Paris, le mardi 30 avril 2019 - Dans un communiqué publié ce lundi, l’Académie de médecine alerte sur la stagnation de la consommation d’alcool en France, responsable de 41 000 décès par an. Elle appelle les autorités à prendre des mesures fortes et à mieux résister au lobby de l’alcool.
« C’est une défaite majeure pour la santé publique » résume l’Académie de médecine. « Pour la première fois depuis la Seconde Guerre mondiale, la consommation d’alcool ne baisse plus en France ». L’Académie s’appuie ici sur les chiffres publiés par Santé Publique France (SPF) en début d’année selon lesquels la consommation d’alcool n’a pas diminué entre 2013 et 2017, la France restant l’un des plus grands consommateurs d’alcool dans le monde.

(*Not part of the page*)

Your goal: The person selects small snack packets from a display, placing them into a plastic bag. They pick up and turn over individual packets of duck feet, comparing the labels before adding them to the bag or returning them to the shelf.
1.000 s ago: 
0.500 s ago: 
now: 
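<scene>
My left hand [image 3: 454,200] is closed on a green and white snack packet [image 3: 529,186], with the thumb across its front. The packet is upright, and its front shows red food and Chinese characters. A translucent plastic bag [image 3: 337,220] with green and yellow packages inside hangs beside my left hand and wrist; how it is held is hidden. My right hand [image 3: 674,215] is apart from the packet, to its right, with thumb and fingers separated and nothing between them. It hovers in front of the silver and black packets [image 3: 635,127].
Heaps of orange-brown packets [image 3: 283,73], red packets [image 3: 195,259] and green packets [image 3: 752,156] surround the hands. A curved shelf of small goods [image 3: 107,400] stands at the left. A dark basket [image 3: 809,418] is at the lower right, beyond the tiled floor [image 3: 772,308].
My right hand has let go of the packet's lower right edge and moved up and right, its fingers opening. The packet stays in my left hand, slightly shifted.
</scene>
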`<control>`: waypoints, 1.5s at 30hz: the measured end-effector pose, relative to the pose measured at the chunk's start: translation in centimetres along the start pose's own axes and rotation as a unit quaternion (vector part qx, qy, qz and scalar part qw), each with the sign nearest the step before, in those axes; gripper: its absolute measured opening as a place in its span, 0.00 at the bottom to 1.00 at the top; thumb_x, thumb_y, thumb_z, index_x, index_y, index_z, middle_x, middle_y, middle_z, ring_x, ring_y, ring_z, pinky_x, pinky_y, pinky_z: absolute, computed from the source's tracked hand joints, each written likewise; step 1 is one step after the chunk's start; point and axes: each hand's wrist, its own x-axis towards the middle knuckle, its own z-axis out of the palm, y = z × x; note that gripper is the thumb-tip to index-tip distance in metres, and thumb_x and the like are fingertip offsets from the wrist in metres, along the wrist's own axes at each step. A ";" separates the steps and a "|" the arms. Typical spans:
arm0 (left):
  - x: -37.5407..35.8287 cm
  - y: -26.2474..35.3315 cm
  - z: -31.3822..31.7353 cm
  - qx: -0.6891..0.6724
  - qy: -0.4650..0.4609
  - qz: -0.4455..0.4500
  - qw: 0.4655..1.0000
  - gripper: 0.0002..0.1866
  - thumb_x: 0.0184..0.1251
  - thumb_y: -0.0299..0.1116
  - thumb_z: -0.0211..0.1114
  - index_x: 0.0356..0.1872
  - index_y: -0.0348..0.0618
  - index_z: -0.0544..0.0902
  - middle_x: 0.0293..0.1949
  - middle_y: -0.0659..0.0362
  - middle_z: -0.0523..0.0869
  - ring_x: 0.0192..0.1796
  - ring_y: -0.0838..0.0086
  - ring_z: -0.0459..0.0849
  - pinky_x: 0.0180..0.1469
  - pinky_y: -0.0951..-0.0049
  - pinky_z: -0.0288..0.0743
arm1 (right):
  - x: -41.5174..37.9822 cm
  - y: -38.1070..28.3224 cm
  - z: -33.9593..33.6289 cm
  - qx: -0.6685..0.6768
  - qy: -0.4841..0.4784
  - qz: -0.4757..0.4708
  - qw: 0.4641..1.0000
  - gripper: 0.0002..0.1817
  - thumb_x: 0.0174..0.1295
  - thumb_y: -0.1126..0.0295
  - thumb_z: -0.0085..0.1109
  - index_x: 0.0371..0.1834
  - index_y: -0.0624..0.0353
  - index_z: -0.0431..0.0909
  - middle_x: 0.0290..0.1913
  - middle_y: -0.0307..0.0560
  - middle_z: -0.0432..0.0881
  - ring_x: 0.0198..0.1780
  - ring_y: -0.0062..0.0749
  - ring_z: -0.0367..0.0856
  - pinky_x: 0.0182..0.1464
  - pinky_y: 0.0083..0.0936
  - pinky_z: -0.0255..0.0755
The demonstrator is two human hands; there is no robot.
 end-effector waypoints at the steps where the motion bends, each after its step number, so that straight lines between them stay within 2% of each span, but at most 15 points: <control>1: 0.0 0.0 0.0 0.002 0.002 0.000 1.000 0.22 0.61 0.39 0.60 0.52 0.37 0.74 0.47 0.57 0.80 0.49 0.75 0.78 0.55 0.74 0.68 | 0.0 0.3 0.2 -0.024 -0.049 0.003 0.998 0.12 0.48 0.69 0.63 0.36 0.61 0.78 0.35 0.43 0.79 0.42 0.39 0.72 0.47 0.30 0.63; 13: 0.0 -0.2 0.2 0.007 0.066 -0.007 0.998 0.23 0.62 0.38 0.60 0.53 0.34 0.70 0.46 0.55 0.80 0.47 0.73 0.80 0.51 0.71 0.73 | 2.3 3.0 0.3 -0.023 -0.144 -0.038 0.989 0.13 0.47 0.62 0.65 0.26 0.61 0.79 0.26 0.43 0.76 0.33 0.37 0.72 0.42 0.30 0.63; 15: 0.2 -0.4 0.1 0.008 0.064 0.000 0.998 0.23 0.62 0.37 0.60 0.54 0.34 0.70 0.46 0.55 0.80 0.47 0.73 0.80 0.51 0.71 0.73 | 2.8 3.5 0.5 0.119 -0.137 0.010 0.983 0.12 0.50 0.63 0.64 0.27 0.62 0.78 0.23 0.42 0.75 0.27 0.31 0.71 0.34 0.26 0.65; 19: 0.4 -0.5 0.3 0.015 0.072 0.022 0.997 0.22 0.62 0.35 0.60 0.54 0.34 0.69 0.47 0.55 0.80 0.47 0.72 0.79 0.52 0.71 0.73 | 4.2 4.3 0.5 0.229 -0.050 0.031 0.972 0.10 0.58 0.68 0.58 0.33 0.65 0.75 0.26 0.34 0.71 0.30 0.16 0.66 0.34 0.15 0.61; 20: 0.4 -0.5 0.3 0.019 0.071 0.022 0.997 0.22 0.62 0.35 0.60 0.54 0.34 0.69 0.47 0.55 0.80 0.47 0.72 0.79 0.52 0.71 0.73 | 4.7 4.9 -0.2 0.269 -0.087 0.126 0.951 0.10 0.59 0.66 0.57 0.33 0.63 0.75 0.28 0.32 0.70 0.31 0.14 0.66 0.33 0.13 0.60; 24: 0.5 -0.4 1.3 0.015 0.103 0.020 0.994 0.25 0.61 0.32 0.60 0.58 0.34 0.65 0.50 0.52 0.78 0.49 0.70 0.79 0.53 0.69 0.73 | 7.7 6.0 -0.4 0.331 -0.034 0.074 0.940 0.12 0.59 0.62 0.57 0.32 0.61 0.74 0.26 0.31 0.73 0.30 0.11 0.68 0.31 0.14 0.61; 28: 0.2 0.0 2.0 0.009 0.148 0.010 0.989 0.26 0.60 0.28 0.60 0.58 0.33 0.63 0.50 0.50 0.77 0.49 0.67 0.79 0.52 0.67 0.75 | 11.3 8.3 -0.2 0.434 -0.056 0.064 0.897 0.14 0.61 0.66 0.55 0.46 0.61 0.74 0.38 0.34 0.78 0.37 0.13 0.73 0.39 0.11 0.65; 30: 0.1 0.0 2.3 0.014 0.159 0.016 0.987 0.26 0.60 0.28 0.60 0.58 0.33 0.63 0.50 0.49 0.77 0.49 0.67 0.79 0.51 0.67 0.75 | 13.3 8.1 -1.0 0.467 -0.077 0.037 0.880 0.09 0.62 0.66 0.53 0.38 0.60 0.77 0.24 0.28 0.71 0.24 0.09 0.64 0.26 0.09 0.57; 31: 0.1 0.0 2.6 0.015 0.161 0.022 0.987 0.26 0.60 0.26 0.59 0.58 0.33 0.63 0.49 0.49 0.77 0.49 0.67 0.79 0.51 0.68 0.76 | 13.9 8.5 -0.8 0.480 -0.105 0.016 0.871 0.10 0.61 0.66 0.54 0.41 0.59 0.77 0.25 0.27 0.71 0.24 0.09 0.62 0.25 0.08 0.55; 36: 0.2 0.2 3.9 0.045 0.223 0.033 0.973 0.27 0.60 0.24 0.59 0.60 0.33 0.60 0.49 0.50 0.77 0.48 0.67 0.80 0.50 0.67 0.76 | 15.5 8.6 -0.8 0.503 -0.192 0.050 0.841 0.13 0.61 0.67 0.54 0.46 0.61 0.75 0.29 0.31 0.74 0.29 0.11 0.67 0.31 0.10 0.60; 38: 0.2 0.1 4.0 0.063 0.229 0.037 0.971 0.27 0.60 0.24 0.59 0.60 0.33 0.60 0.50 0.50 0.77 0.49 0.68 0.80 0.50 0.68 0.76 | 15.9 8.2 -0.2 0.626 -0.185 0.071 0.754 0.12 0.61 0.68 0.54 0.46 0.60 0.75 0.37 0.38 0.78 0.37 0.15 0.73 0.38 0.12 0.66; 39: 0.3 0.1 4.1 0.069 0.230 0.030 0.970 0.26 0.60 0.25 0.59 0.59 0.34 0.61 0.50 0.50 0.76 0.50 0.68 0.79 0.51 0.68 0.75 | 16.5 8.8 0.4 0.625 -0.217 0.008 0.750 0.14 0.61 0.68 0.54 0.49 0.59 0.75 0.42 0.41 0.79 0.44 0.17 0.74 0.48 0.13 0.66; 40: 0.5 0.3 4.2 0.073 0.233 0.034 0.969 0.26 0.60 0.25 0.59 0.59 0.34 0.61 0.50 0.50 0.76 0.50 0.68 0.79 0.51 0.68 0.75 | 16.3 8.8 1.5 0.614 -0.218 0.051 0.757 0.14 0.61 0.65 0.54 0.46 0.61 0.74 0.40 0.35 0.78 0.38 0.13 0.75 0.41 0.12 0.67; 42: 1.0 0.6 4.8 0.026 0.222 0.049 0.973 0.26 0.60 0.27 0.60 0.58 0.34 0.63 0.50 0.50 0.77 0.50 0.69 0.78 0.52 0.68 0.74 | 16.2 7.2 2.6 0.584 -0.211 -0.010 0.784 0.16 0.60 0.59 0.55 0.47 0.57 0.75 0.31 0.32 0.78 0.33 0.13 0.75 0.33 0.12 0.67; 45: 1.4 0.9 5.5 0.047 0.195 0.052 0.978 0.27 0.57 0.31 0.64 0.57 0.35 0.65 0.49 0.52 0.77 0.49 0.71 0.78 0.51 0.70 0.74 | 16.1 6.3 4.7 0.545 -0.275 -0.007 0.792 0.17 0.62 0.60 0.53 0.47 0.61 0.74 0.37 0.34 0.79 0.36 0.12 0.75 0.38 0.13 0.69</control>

Ces travaux rappellent que 41 000 décès sont liés à l’alcool chaque année en France. Il s’agit de la 2ème cause de décès évitable et de la 1ère pour les 15-30 ans. L’Académie rappelle que l’alcool est également lié à 40% des violences faites aux femmes et aux enfants et à un tiers des accidents de la route mortels. Selon les nouvelles recommandations, la consommation d’alcool doit être limitée à 10 verres par semaine, 2 verres par jour, avec des jours sans aucune consommation. Mais 25% des Français entre 18 et 75 ans ne respecteraient pas l’une de ses trois recommandations.
Face à ces chiffres alarmants, l’Académie appelle les autorités à prendre les mesures qui s’imposent. Il s’agit tout d’abord de faire une application stricte de la loi Evin en interdisant les publicités pour l’alcool sur Internet. Les académiciens souhaitent également qu’un message de santé publique clair informant sur les dangers de l’alcool soit placé sur les bouteilles, similaire aux avertissements présents sur les paquets de cigarettes concernant les méfaits du tabac. L’Académie préconise par ailleurs qu’une taxe au gramme d’alcool et un prix minimum soient mis en place (comme en Ecosse) et que le pictogramme informant les femmes enceintes des dangers de l’alcool pour leur enfant, ridiculement petit, soit enfin rendu visible et compréhensible. L’alcool est en effet la première cause de retard mental évitable chez le nouveau-né.
Collusion au sommet entre l’Etat et le lobby alcoolier aux dépens de la santé publique
L’Académie déplore par ailleurs l’influence du lobby alcoolier et critique la passivité des autorités. « Aujourd’hui, on est à un sommet de cette collusion entre le plus haut niveau de l’Etat et le lobby alcoolier, contre les intérêts de la santé publique » dénonce Gérard Dubois, professeur de santé publique et membre de l’Académie. On se souvient en effet que plusieurs ministres avaient défendu un soi-disant particularisme du vin par apport aux autres alcools, tandis que le Président de la République n’avait pas hésité à considérer que les alcooliers étaient « des acteurs de la prévention ». « C’est vraiment penser que le loup puisse éduquer les moutons » ricane le professeur Dubois.
L’Académie s’inquiète de constater que ni le Plan national de mobilisation contre les addictions, ni le Plan national de Santé Publique ne contiennent de mesures fortes contre l’alcool. Au contraire, certains députés souhaitent rétablir la consommation d’alcool et sa publicité dans les stades, tandis que la filière viticole est autorisée à diffuser des dépliants scolaires aux enfants de 3-6 ans qui n’évoquent jamais les dangers de l’alcool. Force est de constater que le gouvernement paraît effectivement faire passer les intérêts du lobby de l’alcool sur la santé publique des Français.